Houston Chronicle

OPEC output reaches 8-year high

- By Collin Eaton

The Organizati­on of the Petroleum Exporting Countries pumped the most oil in almost eight years last month, a sign that producers are still trying to carve out a bigger piece of the global market, according to a new analysis.

S&P Global Platts, a research firm that tracks the energy industry, said in a report Monday that OPEC’s daily oil production rose by 300,000 barrels to 32.73 million in June. The cartel, comprising about a dozen oil-producing nations, is set to release its own production data Tuesday.

If the estimates by Platts are correct, it’s the most OPEC has produced since August 2008, the month before the collapse of the Wall Street bank Lehman Brothers sparked the global financial crisis and a deep recession. The rise in output “sends a strong message over its unwavering market share strategy,” Eklavya Gupte, senior editor for S&P Global Platts, said in a written statement.

OPEC’s de facto leader, Saudi Arabia, has since late 2014 refused calls to curb output levels

to support oil prices, a role the cartel has taken in previous downturns. Instead, the kingdom has kept its taps open in an effort to boost its market share, a tactic that has used the market to weed out higher-cost producers, such as U.S. shale drillers, and lower output.

As low-cost oil producers like Saudi Arabia have kept production near record levels, more than 150 U.S. oil companies and equipment suppliers have gone bankrupt, and domestic production has dropped. U.S. oil fell to $44.76 a barrel on Monday.

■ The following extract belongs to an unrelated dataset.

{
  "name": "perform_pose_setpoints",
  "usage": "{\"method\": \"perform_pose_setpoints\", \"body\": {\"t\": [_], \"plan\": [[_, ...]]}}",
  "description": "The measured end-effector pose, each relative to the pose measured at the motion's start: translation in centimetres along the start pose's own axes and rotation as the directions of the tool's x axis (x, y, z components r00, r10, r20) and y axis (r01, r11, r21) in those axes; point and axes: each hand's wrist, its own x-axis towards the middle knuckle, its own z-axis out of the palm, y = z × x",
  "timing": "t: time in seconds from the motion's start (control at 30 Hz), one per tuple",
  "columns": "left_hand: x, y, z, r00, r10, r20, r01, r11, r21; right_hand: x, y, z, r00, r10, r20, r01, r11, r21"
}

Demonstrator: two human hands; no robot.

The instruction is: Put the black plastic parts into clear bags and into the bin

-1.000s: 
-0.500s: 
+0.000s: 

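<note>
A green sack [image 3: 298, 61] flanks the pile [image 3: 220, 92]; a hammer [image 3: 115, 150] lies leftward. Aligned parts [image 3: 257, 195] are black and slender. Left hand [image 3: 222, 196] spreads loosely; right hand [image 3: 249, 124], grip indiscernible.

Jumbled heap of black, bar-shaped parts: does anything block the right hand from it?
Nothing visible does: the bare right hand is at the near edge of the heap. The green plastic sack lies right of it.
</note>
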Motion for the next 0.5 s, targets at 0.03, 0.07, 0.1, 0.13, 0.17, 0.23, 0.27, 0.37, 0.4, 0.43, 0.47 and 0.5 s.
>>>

Oil production from Iran, one of the largest oilproduci­ng nations within OPEC, has climbed by 740,000 barrels a day since December to 3.63 million in June, a five-year high. Iran is fighting for market share again after the United States and Western powers lifted oilexport sanctions on the Islamic Republic earlier this year, though some analysts believe its output could hit a ceiling soon.

Saudi Arabia’s oil fields put out more crude, as well, bringing production to 10.33 million barrels a day last month, as it fed rising domestic demand for oil, according to Platts.

But half of the surge in OPEC production last month came from Nigeria, which produced an additional 150,000 barrels a day after a pause in militant attacks that damaged or destroyed pipelines and oil wells across the Niger Delta, the African nation’s oil region. But some militants resumed attacking Nigerian oil infrastruc­ture this month despite a 30-day cease-fire agreement.

Meanwhile, oil production in Venezuela, another OPEC nation, dropped by 120,000 barrels a day to its lowest point since 2003 as the South American country wrestled with financial problems, including its large debts with oil field service companies, Platts said.